Parallax barrier: Also referred to as a barrier-screen, the left and right parallaxes are separated by arranging alternating black strips and clear apertures, Which is the main material of the stereoscopic image.
Lines Per Inch: This is a unit of how many lenticular lenses are spaced one inch apart in a lenticular lens. The higher the athlete is, the lower the stereoscopic effect. The lower the athlete, the thicker the lens becomes, You can also see stereoscopic images.
Positive parallax: As the principle of stereoscopic images, the parallax interferences of objects that are viewed inward from the surface of the image, the image corresponding to the left eye is located on the left and the object on the right is located on the right. When viewed, both eyes will see the left and right eyes parallel to each other.
Negative parallax: Opposite to the positive parallax, the parallax applied to objects that project out from the image surface causes the left and right eyes to be seen diagonally, with two lines protruding from the intersection point . Therefore, the images corresponding to the left and right eyes on the stereoscopic interlaced image are positioned opposite each other.
Auto-stereoscopic image: In the sense that the image source is used at multiple angles, multi-view stereoscopic image or auto-stereoscopic image can be used in real- -stereo), and it is the cheapest and most common to make using a lenticular lens or a parallax plate.
Interlacing: In order to realize a stereoscopic image, it refers to a process of separating the binocular or multi-view image sources into pixels and mixing them in a certain sequence, which is generally executed by using a program, In the case of an image, it may be executed in a graphic editing program such as Photoshop.
Pitch: It is also used with LPI, which tells how many lenticular lenses are spaced one inch apart. It is called pitch value when discussing a value that optically agrees with the interval between the physical lens and the interlaced image based on a certain distance.
Stereo set: This is a combination of different images that are formed on left and right eyes in stereoscopic image. Although there is only one stereoscopic set in glasses system, in non-stereoscopic system, And a stereoscopic set corresponding to the change of the position of the observer is displayed so that the stereoscopic body can be continuously realized.
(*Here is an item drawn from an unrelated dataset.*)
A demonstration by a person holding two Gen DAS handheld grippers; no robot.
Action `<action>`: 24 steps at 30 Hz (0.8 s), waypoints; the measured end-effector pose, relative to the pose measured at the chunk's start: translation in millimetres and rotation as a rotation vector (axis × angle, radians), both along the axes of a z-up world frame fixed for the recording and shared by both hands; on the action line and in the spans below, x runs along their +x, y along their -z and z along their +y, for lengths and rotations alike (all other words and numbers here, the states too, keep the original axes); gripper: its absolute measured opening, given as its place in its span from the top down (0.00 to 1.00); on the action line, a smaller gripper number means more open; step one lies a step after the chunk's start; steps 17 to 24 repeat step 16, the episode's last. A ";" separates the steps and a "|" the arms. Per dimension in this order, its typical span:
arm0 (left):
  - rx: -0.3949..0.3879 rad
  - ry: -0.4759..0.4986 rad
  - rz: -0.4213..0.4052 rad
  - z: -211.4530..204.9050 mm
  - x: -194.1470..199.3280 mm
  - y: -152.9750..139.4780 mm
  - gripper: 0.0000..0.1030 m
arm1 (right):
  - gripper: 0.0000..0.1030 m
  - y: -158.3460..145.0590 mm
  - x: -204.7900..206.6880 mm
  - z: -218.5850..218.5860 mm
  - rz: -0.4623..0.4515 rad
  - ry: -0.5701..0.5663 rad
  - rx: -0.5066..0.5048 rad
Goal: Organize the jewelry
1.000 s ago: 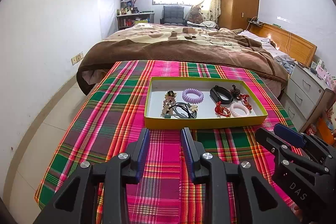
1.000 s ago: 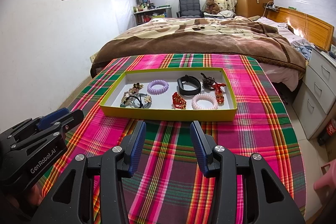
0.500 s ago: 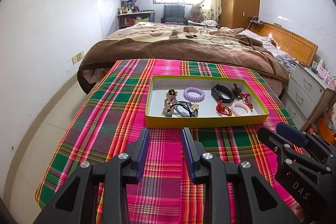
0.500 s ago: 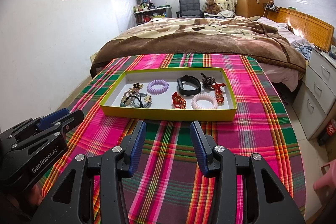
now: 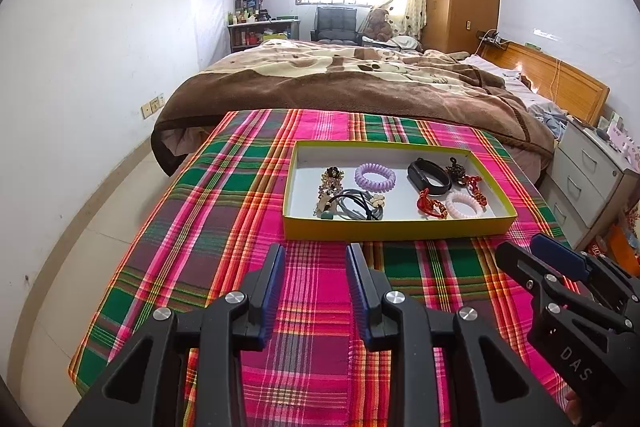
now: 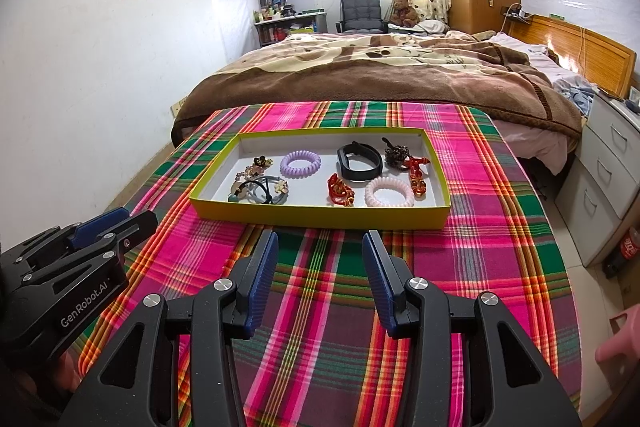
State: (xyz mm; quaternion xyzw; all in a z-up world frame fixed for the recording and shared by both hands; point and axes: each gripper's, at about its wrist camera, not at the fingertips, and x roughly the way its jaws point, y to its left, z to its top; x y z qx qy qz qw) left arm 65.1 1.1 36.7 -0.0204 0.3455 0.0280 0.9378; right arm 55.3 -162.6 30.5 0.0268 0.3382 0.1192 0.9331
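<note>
A shallow yellow box (image 5: 396,227) (image 6: 320,215) lies on a plaid cloth. Inside lie a purple coil hair tie (image 5: 375,175) (image 6: 301,163), a pink-white coil hair tie (image 5: 464,205) (image 6: 389,191), a black band (image 5: 429,175) (image 6: 359,162), red knotted ornaments (image 5: 430,206) (image 6: 340,191), a dark beaded piece (image 6: 397,153) and grey elastics with flower clips (image 5: 354,207) (image 6: 260,189). My left gripper (image 5: 315,253) is open and empty in front of the box. My right gripper (image 6: 320,241) is open and empty, also short of the box.
The plaid cloth (image 5: 224,219) covers a table with a floor drop at its left edge. A bed with a brown blanket (image 5: 360,83) stands behind. White drawers (image 6: 608,171) stand on the right. The other gripper shows in each view (image 5: 560,283) (image 6: 80,247).
Both grippers have stayed nearly still. The left wrist view has risen slightly, so the box sits a little lower in it.
</note>
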 end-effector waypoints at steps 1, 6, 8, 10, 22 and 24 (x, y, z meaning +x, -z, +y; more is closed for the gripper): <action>0.000 0.000 0.000 0.0 0.0 -0.1 0.70 | 0.57 0.0 0.4 0.7 0.000 0.000 0.000; -0.003 0.004 -0.005 -0.1 -0.4 -1.7 0.70 | 0.57 -0.1 0.3 0.6 0.000 0.000 -0.001; -0.003 0.006 -0.006 -0.1 -0.4 -1.9 0.70 | 0.56 -0.1 0.4 0.8 0.000 0.000 -0.001; -0.004 0.008 -0.007 -0.3 -0.6 -2.3 0.70 | 0.56 -0.1 0.4 0.8 -0.001 0.000 -0.001; -0.009 0.010 -0.004 -0.5 -2.1 -2.8 0.70 | 0.57 -0.8 -1.0 -0.3 0.002 0.000 -0.002; -0.009 0.010 -0.004 -0.5 -2.1 -2.8 0.70 | 0.57 -0.8 -1.0 -0.3 0.002 0.000 -0.002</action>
Optimal stereo viewing distance: The distance that determines the pitch in stereoscopic images without glasses. The image created by this pitch value is best stereoscopic at the distance determined by the pitch. As you go back and forth, you get a combination of images from different angles and you will build a stereoscopic set.
Stereoscopic Viewing Angle: A stereoscopic view angle is a stereoscopic view angle when a lenticular lens and a parallax plate are made. This stereoscopic viewing angle is used only for a stereoscopic body of less than 30 degrees. Lens. According to the stereoscopic viewing angle, the freedom of stereo viewing is determined so that the observer can move while viewing a normal stereoscopic image.
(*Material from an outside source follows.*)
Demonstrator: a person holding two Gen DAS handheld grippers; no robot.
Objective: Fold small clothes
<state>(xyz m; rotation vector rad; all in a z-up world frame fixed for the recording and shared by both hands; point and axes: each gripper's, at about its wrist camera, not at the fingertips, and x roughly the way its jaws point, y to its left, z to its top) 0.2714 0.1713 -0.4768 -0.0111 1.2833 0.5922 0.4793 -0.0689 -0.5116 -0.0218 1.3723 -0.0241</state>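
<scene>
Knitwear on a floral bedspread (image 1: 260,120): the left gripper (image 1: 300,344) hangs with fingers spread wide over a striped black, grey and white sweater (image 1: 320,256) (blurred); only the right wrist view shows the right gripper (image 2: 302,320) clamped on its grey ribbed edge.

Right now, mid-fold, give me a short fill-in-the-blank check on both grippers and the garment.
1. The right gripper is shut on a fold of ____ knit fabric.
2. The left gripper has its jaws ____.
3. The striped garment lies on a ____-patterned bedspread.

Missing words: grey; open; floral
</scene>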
3D dead zone: A region that deviates from the stereoscopic viewing angle, that is, a region where a left-right reversal occurs. The segment exists between the stereoscopic viewing angle and another stereoscopic viewing angle. The larger the stereoscopic viewing angle, The blind spot is also increased at the same rate.
Reversed stereo: When a stereoscopic set is made, an image of the opposite angle to the left and right eyes is formed. As a result, the stereoscopic composition is opposite to the intended one. The left and right images can not be synthesized It causes dizziness and eye-sickness. In the end, the left-right reversal causes a blind spot of the stereoscopic image.

Claims (2)

The method comprising the steps of: firstly arranging, for each predetermined lens line, a plurality of image sources of the multi-view image sources of the image in which the background image and the object image do not overlap in one image; And
And arranging a part of the image sources arranged in a specific region of the preset lens line in a reverse order. A first step of arranging some image sources of the multi-view image sources of an image in which a background image and an object image overlap in one image to be permutated for every preset lens lines;
A second step of arranging the polygonal image sources corresponding to the background image in the extreme right order on the far right so as to be permuted for each of the preset lens lines;
A third step of first arranging the partial image source corresponding to the object image for each predetermined lens line and arranging some image sources arranged in a specific one of the preset lens lines in reverse order;
A fourth step of matching an image source of the background image arranged in the second step and an image source of the object image arranged in the third step; And
And a fifth step of arranging an image source matched in the fourth step for each of the preset lens lines and arranging an intermediate image source of the matched image sources in a specific area. Method of Making Stereoscopic Image.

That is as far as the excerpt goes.